Exercise goal:
Filter the listing for lines containing "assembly".

=== Dataset excerpts ===

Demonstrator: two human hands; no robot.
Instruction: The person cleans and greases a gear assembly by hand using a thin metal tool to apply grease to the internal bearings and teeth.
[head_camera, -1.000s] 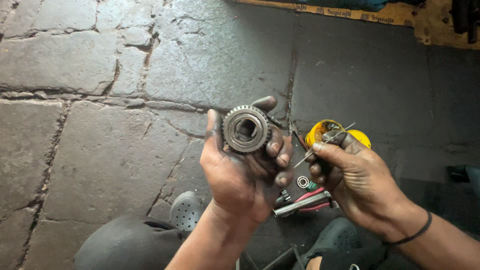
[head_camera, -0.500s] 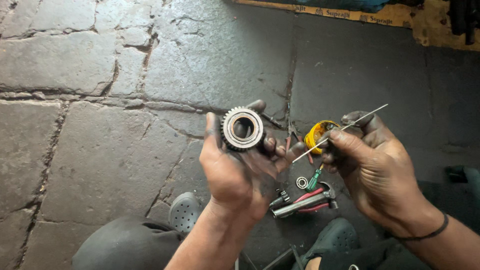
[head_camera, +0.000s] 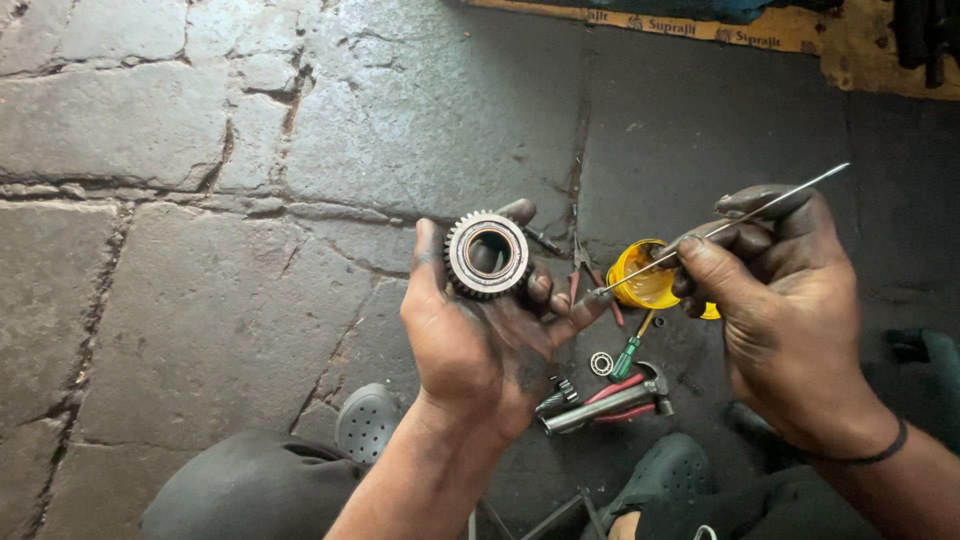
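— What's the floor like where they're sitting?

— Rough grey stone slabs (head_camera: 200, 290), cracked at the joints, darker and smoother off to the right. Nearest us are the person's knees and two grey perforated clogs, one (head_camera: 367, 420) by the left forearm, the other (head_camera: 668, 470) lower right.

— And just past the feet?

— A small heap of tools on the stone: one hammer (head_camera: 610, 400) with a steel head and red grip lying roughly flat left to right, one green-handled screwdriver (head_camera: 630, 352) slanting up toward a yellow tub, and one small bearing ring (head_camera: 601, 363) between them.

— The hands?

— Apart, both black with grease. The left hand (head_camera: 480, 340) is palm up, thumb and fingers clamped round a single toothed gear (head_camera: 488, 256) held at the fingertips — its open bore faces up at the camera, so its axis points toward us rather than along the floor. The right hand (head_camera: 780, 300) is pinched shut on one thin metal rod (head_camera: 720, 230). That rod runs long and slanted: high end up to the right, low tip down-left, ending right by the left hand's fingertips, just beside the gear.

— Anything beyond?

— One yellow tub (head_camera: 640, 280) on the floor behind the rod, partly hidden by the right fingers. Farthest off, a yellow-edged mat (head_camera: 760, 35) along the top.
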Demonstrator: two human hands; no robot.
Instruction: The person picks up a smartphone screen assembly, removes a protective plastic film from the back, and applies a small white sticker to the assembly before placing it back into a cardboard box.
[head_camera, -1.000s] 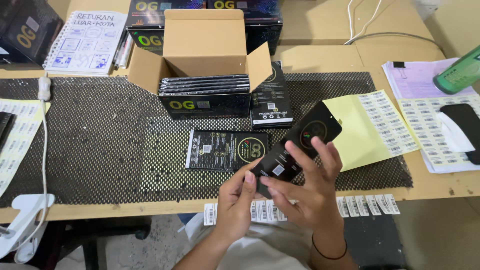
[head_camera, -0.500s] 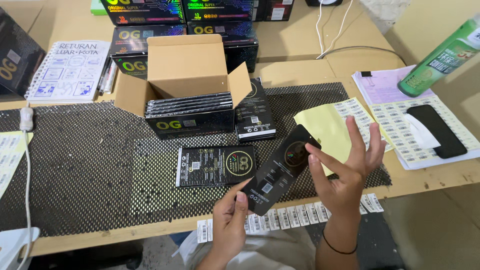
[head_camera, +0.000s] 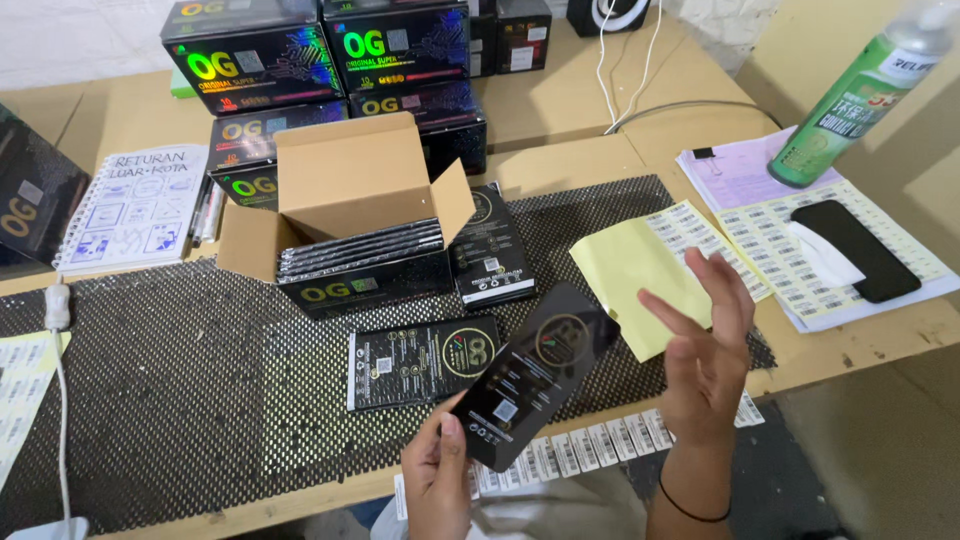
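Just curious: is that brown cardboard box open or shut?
Open: the cardboard box has its flaps folded out, with flat black packs stacked inside.

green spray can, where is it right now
In the head view the green spray can stands at the far right of the table, on the pink paper behind the label sheets.

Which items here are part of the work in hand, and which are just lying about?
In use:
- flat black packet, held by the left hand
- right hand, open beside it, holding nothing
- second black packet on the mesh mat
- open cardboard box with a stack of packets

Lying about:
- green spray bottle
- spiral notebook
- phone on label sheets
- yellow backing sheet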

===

Task output:
Instruction: The person cleans and greases a gear assembly by hand using a thin metal tool to apply grease to the internal bearings and teeth.
Instruction: The person picks up a smartphone screen assembly, removes a protective plastic film from the back, and applies a small white sticker to the assembly before placing it back into a cardboard box.

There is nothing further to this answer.